Musings of a Recovering Lutheran: Are interracial marriages necessary?
I heard the voice of the Lord, saying, 

Whom shall I send, and who will go for us?

Then said I, Here am I; send me.

Isaiah 6:8 (KJV)

Sunday, August 07, 2011

Are interracial marriages necessary?

The answer is "Yes", according to Ralph Richard Banks, the Jackson Eli Reynolds Professor of Law at Stanford Law School. In a recent article titled An Interracial Fix for Black Marriage Professor Banks laments the declining marriage rates of black women in the USA, and suggests that they open themselves up to the idea of marrying men who are not black.

The article deals with the various reasons that black women either end up in bad marriages to black men, have few marriages to non-black men, or fail to marry altogether. Rather than critique the entire article (it is worth reading it for yourself and drawing your own conclusion about some of the interesting issues Professor Banks raises), I am going to write about a few things that captured my attention.

Here is one section that caught my eye:

Black women lead by far the most segregated intimate lives of any minority group in the U.S. They are less than half as likely as black men to wed across racial lines. Only about 1 in 20 black women are interracially married.

Part of the reason ... is the market. Numerous studies of Internet dating confirm that black women are the partners least desired by non-black men.

Several paragraphs later there was this:

To understand the intimate segregation of black women, we must go beyond the question of whether black women are wanted and look instead at what they want. For some black women, the personal choice of an intimate partner is political. They want to help black men, not abandon them. As one woman told me, "If you know your history, how can you not support black men?"

When I first read this paragraph, it sent a jolt through me like an electrical current. Just prior to marrying my wife in Tanzania, I had the chance to speak with an American lady who taught at an international school in Germany. She told me that she believed interracial marriage was the only hope of bridging racial differences. In other words, she saw my marriage to my beautiful Tanzanian bride as a political act.
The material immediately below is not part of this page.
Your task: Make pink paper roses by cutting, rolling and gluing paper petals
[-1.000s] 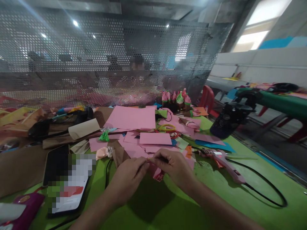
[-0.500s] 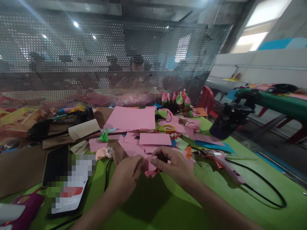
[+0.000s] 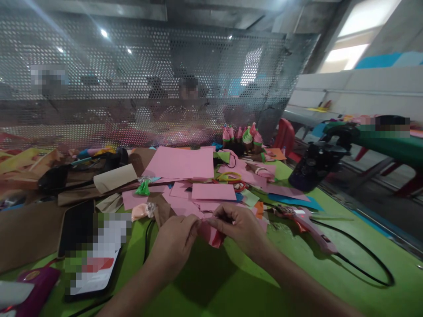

There is something terribly sad - as well as disturbing - in the willingness to see marriage as political activism designed to bring about some desired social good. Some years ago I heard a story (perhaps apocryphal) about a white pastor who announced to his congregation that he planned to marry a black woman. He said that he was doing this in order to provide a living lesson in the need for racial tolerance and harmony. Not surprisingly, the marriage quickly fell apart. When human beings are reduced to mere tools designed to further a certain political outcome, disaster is usually the result.

The purpose of this post is not to provide a Biblical justification for interracial marriage. A very solid case can be found in the excellent book Just Don't Marry One. Nor is this post about the Biblical requirements in general for marriage (for a good source, check out Fit To Be Tied). Rather, this is a lament about the degree to which people are willing to deprive themselves of love and intimacy just to worship a god of secular political activism. Is it really worth it?

Finally, for anyone desiring to date (or marry) someone in order to further a political cause like race relations, I beg you: don't. The person you will be involved with is not some sterile political ideal, but a living human being with feelings. Do your would-be partner a favor by not messing with their lives in such a selfish and thoughtless way.